‘Frick & Frack’ Gone Fishin’

Topless BroadcastAs we reported back in December, industry icon Dwight Douglas formally retired at the end of 2016 after a 16-year run with RCS. What we didn’t know at the time was that Douglas’ longtime friend and partner-in-crime, Kenny Lee Karpinski also retired from RCS at the end of the year, closing the book on a 27-year run as RCS Support Manager. Lee spoke with RAMP to share the story of their long and crazy friendship, as he related, “Dwight Charles Douglas and I met almost 50 years ago at WPPJ, the campus radio station of what was then Point Park Junior College (now Point Park University) in Pittsburgh.” (The boys are pictured here on April 1, 1969, during what was billed as “The First Topless Radio Broadcast.”) Lee continued, “I remember the first day I met Dwight — he walked into the studio while I was cueing up a record (remember records?) and asked, ‘What are you doing?’ I explained the process, and now I always get to tell people that I taught Dwight Douglas how to cue a record! We became fast friends and programmed/managed the station for a number of years, branding it as ‘PJ 670.’

“Dwight later went on to become PD of the legendary WDVE/Pittsburgh and he hired me as Production Director and morning ‘personality’ (for lack of a better term) of that ABC property. Dwight went on to become an amazing, accomplished, successful, worldwide broadcast consultant. I succeeded him as the PD of WDVE and later went to Miami as Production Director at 96X and eventually, PD of WAXY-FM.”
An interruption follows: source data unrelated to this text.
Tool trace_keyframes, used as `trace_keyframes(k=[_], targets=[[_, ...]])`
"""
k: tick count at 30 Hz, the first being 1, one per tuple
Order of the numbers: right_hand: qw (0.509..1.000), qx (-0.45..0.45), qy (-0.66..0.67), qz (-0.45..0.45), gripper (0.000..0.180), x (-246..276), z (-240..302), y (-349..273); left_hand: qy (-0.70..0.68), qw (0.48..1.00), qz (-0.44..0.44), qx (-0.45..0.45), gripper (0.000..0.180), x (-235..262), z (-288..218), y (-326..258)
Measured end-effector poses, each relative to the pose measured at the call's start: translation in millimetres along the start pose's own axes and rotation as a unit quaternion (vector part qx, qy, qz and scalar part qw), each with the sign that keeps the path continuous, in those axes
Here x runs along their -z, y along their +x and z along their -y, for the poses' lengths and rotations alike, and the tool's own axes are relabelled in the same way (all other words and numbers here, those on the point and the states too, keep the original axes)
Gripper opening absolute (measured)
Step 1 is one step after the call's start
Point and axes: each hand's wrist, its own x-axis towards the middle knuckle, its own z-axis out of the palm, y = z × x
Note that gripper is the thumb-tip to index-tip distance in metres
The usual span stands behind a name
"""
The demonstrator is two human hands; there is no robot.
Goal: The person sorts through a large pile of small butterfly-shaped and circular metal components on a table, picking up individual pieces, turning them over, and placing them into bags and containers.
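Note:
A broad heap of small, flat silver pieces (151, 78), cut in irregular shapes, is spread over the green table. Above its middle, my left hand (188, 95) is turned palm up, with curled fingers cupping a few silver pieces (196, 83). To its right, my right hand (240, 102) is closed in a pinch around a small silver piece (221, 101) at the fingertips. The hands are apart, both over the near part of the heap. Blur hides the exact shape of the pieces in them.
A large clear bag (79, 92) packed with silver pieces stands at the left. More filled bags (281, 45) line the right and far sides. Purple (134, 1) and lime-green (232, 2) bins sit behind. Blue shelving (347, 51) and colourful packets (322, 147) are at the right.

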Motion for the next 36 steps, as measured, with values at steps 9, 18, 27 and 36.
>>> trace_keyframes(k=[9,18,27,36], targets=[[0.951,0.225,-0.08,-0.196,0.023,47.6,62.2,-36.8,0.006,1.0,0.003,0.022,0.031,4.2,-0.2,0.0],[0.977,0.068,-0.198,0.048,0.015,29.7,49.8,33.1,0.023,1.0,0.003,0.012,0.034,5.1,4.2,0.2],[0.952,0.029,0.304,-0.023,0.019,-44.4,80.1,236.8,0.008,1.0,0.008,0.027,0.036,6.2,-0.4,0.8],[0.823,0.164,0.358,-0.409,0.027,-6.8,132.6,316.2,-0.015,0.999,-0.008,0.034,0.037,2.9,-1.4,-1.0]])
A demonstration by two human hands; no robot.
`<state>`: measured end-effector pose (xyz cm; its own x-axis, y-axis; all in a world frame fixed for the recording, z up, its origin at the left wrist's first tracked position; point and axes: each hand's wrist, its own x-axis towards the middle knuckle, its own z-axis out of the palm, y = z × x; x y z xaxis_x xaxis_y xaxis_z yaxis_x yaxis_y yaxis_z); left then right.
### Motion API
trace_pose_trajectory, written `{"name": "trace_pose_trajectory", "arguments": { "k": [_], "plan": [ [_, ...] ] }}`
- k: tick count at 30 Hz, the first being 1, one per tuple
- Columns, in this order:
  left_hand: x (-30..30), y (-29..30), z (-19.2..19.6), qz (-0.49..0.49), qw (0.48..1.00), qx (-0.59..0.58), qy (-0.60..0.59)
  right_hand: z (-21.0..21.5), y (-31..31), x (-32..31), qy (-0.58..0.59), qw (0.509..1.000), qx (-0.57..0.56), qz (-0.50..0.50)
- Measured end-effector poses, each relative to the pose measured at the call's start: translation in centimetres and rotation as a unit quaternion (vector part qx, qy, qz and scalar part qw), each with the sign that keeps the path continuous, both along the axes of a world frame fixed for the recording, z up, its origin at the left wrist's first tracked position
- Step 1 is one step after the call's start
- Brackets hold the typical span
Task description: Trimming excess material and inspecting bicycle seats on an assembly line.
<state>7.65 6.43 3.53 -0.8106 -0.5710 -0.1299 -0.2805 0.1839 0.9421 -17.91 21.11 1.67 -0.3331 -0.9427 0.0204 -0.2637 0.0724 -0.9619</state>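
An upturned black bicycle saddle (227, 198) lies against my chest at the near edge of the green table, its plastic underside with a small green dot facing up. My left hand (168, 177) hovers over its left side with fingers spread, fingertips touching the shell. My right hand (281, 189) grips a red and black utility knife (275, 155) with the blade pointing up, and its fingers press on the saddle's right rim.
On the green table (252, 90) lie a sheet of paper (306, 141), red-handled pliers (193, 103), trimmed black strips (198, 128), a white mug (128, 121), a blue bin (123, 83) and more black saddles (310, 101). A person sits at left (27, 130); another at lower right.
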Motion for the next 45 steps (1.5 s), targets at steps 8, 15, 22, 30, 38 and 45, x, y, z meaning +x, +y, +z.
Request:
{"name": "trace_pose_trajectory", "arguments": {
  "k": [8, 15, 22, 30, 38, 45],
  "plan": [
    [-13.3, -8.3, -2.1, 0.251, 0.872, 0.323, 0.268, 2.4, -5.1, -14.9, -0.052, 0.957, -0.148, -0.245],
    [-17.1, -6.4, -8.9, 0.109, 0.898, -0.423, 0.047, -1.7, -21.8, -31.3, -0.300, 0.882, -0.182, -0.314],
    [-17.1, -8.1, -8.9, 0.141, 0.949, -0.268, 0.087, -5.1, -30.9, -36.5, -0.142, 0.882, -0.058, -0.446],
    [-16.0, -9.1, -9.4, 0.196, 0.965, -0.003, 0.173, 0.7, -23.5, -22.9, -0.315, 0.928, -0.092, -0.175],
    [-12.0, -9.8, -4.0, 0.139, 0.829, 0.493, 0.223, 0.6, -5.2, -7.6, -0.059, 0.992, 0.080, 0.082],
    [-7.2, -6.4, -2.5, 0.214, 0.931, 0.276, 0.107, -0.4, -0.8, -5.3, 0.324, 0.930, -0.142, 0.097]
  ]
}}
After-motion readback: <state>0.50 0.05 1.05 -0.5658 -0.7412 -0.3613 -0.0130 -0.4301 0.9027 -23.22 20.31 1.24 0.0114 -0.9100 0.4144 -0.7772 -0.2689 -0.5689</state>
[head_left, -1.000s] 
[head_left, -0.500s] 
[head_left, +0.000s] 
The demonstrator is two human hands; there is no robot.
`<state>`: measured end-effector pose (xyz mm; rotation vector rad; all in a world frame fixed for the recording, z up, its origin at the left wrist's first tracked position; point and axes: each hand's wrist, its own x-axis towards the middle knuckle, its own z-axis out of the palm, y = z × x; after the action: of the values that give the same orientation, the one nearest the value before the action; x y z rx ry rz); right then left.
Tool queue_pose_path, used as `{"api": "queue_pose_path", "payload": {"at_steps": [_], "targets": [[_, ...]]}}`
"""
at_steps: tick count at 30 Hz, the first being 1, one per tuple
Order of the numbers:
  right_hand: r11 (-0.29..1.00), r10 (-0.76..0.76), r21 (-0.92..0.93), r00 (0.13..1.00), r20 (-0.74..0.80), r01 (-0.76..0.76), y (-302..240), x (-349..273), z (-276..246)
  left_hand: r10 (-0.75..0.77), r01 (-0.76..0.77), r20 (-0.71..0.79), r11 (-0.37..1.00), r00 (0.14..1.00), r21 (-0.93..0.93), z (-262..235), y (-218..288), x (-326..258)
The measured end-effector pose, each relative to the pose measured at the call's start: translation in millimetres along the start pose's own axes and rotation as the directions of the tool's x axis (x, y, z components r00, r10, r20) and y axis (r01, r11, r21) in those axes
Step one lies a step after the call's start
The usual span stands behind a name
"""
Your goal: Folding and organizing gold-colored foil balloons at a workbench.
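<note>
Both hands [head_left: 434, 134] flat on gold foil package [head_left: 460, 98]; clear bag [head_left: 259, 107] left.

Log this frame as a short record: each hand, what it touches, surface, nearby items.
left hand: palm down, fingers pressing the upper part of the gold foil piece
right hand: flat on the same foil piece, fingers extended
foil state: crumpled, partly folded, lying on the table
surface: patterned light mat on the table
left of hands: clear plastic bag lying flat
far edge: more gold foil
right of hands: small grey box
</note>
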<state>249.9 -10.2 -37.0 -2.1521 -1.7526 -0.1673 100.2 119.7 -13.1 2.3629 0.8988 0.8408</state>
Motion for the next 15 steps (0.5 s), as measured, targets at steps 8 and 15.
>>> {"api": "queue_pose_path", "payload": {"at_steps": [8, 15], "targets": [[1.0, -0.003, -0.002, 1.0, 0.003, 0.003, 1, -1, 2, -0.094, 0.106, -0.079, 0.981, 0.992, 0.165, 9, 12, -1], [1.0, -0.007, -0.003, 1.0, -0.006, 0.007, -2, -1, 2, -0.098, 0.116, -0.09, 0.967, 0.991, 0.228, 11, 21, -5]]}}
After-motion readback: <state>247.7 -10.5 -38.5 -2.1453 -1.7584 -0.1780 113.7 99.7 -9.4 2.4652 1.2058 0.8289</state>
Lee continues, “As fate would have it, I started working at RCS in 1989 and Dwight joined the company about 11 years later. We renewed our friendship and had been the ‘Frick & Frack’ of RCS ever since. Dwight and I are now retiring. Somehow, we’re both still alive. Somehow, we will remain close friends, heartily laughing together until one or the other, or each of us, croaks… Somehow, we still remember the comedic assaults we imposed on PJ-670, WDVE and RCS. Somehow, hopefully, good memories of us will survive,” he said.